### TASK STATEMENT:
Of the lines listed below, return exactly those that run from the line containing "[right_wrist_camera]" through the line containing "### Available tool", both included.

··· RECORDS FOR THE TASK

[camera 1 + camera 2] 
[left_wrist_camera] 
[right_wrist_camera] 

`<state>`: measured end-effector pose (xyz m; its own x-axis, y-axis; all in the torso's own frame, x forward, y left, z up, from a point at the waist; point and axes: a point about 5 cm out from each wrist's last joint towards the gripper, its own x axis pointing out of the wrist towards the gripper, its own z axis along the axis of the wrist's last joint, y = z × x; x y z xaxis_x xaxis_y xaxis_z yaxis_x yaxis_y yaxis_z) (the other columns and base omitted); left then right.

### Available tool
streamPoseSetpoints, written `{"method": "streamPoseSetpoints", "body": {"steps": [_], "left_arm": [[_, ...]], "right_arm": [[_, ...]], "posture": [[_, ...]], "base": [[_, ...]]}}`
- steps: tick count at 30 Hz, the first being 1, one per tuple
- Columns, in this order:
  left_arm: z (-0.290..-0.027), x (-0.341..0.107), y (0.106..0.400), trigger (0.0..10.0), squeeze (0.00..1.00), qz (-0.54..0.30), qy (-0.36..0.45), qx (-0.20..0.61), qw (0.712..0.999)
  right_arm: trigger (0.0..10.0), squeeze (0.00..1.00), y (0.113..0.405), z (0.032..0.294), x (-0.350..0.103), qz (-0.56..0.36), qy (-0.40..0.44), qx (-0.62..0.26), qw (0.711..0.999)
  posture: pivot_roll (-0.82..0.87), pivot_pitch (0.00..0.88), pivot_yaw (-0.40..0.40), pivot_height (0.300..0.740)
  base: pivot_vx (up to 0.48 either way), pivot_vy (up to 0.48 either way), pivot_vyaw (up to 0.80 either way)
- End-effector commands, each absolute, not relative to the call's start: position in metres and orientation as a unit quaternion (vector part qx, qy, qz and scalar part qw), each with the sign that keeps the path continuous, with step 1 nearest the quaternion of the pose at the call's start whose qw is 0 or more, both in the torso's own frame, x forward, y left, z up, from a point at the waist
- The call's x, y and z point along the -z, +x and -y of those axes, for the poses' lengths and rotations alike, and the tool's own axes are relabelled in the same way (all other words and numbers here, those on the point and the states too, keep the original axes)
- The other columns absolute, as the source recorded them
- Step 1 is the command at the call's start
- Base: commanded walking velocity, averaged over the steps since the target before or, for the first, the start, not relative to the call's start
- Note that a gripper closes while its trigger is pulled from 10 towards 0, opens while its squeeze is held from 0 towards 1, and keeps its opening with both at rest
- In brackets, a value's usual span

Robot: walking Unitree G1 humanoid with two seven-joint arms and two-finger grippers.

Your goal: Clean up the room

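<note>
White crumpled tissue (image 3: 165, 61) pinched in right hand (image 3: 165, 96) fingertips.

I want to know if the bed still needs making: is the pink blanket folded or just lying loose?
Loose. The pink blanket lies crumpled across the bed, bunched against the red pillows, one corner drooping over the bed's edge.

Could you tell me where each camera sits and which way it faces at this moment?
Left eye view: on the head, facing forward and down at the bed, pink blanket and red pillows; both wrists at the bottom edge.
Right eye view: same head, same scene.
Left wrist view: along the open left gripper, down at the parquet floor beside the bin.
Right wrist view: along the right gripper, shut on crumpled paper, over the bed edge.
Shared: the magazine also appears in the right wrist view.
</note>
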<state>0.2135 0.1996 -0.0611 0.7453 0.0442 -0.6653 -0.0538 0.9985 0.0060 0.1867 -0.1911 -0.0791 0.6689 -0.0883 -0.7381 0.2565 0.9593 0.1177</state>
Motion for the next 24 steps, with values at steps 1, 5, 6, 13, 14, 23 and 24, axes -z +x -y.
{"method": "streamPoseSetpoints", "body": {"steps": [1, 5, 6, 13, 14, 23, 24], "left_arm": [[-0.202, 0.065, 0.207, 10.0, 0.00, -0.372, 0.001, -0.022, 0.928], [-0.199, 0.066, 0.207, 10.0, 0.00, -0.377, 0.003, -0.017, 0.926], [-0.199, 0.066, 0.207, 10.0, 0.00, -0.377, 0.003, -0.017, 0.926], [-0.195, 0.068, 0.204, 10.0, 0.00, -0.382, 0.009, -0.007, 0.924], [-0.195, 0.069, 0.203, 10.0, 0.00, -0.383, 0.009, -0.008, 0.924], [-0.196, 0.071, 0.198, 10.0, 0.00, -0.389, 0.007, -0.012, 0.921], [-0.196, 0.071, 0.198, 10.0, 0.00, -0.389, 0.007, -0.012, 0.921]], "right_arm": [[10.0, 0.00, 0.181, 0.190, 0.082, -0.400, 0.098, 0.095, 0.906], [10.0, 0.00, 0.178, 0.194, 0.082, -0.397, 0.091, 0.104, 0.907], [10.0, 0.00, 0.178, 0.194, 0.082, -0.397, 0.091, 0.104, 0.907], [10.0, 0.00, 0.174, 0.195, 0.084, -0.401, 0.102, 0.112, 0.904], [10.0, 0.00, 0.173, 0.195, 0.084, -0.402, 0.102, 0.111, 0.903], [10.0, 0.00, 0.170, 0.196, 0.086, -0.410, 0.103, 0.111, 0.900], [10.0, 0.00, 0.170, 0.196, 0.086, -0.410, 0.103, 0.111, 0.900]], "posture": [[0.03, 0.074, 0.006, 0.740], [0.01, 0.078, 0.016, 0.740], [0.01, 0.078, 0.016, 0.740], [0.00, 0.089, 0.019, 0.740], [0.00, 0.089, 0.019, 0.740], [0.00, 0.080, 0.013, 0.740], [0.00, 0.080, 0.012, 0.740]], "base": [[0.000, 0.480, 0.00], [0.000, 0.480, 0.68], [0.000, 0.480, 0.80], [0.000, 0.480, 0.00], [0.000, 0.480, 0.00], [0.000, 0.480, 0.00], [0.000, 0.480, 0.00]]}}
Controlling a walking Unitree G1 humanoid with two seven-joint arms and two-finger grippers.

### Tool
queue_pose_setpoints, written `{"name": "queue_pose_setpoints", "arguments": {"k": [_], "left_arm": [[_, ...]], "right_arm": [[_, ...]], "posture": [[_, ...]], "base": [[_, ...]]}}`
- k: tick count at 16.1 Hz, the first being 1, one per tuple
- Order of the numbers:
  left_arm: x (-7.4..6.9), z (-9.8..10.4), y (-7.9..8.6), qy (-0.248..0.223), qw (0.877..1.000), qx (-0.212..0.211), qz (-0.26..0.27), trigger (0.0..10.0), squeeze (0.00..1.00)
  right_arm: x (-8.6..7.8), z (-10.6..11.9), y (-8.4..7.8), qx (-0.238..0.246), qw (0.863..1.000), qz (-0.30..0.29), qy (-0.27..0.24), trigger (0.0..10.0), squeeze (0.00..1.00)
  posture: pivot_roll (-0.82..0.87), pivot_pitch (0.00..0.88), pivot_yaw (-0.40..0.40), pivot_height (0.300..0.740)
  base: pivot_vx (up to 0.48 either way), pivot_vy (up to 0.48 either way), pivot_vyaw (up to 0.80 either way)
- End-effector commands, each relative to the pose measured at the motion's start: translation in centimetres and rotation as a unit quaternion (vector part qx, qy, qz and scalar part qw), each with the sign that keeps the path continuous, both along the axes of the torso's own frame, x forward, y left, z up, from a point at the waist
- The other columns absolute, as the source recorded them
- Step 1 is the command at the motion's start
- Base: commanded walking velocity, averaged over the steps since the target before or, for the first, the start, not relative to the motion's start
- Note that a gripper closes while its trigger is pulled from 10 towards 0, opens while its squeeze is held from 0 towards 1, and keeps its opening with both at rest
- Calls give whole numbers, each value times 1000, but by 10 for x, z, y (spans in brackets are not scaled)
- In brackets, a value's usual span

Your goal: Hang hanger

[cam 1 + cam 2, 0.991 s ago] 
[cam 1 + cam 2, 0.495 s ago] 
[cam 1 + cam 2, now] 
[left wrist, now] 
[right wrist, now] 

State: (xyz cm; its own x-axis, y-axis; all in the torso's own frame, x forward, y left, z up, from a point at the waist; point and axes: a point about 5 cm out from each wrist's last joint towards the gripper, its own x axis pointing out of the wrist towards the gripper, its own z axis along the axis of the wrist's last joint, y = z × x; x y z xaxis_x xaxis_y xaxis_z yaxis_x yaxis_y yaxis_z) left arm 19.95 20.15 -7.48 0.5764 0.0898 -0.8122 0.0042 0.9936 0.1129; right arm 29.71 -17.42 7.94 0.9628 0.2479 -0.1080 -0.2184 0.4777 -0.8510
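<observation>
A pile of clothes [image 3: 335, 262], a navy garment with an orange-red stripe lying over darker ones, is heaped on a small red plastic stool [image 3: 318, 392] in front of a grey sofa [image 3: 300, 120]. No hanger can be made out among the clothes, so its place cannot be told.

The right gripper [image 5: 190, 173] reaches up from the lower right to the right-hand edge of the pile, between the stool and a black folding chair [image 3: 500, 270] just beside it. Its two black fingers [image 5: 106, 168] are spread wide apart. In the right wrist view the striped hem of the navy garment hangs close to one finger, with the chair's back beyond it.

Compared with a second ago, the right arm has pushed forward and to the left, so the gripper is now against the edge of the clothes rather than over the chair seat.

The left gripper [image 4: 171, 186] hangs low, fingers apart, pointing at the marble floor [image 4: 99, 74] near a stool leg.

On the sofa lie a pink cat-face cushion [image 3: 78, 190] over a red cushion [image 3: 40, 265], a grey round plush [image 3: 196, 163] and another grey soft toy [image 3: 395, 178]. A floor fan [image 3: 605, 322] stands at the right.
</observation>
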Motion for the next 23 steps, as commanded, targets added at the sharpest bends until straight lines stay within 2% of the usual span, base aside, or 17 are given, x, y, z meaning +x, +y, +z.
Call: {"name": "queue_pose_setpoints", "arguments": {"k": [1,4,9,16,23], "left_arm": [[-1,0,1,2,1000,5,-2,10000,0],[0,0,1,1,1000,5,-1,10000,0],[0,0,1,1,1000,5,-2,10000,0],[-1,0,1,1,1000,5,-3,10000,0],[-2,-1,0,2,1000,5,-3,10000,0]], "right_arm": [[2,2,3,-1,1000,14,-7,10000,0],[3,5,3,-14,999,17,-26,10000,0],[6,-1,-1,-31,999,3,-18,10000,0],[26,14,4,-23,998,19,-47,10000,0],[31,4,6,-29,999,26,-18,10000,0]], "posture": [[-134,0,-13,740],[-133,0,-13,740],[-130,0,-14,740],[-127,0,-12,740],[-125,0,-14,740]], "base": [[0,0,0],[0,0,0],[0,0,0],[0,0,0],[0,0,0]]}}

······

### EXPECTED ANSWER:
[right_wrist_camera] 

`<state>`: measured end-effector pose (xyz m; its own x-axis, y-axis; all in the torso's own frame, x forward, y left, z up, from a point at the waist; point and axes: a point about 5 cm out from each wrist's last joint towards the gripper, its own x axis pointing out of the wrist towards the gripper, its own z axis along the axis of the wrist's last joint, y = z × x; x y z xaxis_x xaxis_y xaxis_z yaxis_x yaxis_y yaxis_z) (the other columns and base omitted); left then right.

### Available tool

This output is now finished.